Your instructions: Please write out the data that follows, word for word.
---*---
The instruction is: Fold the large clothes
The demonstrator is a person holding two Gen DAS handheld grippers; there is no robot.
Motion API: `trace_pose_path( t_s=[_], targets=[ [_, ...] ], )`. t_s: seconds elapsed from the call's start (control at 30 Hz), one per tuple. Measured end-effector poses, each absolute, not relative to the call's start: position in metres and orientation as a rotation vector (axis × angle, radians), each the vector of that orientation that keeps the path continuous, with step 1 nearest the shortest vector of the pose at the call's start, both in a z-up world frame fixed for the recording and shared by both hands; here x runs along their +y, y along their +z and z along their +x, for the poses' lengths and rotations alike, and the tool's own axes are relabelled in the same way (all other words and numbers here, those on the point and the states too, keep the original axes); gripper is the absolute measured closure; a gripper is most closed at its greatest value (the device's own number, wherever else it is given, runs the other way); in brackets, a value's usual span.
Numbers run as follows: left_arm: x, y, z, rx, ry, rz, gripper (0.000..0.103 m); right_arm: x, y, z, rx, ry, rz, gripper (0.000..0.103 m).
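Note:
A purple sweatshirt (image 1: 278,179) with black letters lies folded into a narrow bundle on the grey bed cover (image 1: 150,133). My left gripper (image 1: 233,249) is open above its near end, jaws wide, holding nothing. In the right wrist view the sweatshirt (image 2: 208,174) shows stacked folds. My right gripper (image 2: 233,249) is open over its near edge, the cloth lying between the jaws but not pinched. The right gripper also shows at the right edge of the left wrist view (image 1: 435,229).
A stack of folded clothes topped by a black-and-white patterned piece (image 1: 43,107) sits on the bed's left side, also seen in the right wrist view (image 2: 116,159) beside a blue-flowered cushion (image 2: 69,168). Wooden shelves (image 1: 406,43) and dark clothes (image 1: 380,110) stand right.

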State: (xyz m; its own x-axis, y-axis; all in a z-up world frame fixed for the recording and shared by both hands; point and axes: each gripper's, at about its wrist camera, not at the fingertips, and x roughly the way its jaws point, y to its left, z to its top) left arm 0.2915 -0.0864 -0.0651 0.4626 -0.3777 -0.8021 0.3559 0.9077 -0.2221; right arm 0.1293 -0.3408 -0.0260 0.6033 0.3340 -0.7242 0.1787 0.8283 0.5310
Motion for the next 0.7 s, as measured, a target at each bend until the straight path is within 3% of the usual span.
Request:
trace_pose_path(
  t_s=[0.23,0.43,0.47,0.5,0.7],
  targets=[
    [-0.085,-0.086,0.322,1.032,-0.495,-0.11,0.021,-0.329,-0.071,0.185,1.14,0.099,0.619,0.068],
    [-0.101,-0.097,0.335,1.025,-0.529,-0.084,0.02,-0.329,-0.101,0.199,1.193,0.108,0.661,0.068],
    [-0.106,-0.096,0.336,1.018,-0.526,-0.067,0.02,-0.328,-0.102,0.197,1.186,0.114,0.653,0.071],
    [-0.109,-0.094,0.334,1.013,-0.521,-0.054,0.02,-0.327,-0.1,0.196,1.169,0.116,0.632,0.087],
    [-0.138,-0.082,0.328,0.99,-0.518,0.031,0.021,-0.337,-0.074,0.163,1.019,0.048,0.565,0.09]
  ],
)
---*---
Answer space:
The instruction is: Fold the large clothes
The demonstrator is a person holding two Gen DAS handheld grippers; there is no robot.
Motion API: `trace_pose_path( t_s=[_], targets=[ [_, ...] ], )`. t_s: seconds elapsed from the call's start (control at 30 Hz), one per tuple. Measured end-effector poses, each absolute, not relative to the call's start: position in metres and orientation as a rotation vector (axis × angle, radians), each the vector of that orientation that keeps the path continuous, with step 1 nearest the shortest vector of the pose at the call's start, both in a z-up world frame fixed for the recording and shared by both hands; here x runs along their +y, y along their +z and z along their +x, for the poses' lengths and rotations alike, and the tool's own axes are relabelled in the same way (all other words and numbers here, those on the point and the states too, keep the original axes); gripper is the absolute measured closure; a gripper is most closed at its greatest value (the device's own number, wherever else it is given, runs the other way); in brackets, a value's usual span.
Numbers run as follows: left_arm: x, y, z, rx, ry, rz, gripper (0.000..0.103 m); right_arm: x, y, z, rx, ry, rz, gripper (0.000..0.103 m).
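Note:
A purple sweatshirt (image 1: 278,179) with black letters lies folded into a narrow bundle on the grey bed cover (image 1: 150,133). My left gripper (image 1: 233,249) is open above its near end, jaws wide, holding nothing. In the right wrist view the sweatshirt (image 2: 208,174) shows stacked folds. My right gripper (image 2: 233,249) is open over its near edge, the cloth lying between the jaws but not pinched. The right gripper also shows at the right edge of the left wrist view (image 1: 435,229).
A stack of folded clothes topped by a black-and-white patterned piece (image 1: 43,107) sits on the bed's left side, also seen in the right wrist view (image 2: 116,159) beside a blue-flowered cushion (image 2: 69,168). Wooden shelves (image 1: 406,43) and dark clothes (image 1: 380,110) stand right.
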
State: (xyz m; its own x-axis, y-axis; all in a z-up world frame fixed for the recording and shared by both hands; point and axes: each gripper's, at about its wrist camera, not at the fingertips, and x roughly the way its jaws point, y to its left, z to its top) left arm 0.2915 -0.0864 -0.0651 0.4626 -0.3777 -0.8021 0.3559 0.9077 -0.2221; right arm 0.1293 -0.3408 -0.0260 0.6033 0.3340 -0.7242 0.1787 0.8283 0.5310
Motion for the next 0.7 s, as measured, a target at each bend until the straight path is within 3% of the usual span.
Request:
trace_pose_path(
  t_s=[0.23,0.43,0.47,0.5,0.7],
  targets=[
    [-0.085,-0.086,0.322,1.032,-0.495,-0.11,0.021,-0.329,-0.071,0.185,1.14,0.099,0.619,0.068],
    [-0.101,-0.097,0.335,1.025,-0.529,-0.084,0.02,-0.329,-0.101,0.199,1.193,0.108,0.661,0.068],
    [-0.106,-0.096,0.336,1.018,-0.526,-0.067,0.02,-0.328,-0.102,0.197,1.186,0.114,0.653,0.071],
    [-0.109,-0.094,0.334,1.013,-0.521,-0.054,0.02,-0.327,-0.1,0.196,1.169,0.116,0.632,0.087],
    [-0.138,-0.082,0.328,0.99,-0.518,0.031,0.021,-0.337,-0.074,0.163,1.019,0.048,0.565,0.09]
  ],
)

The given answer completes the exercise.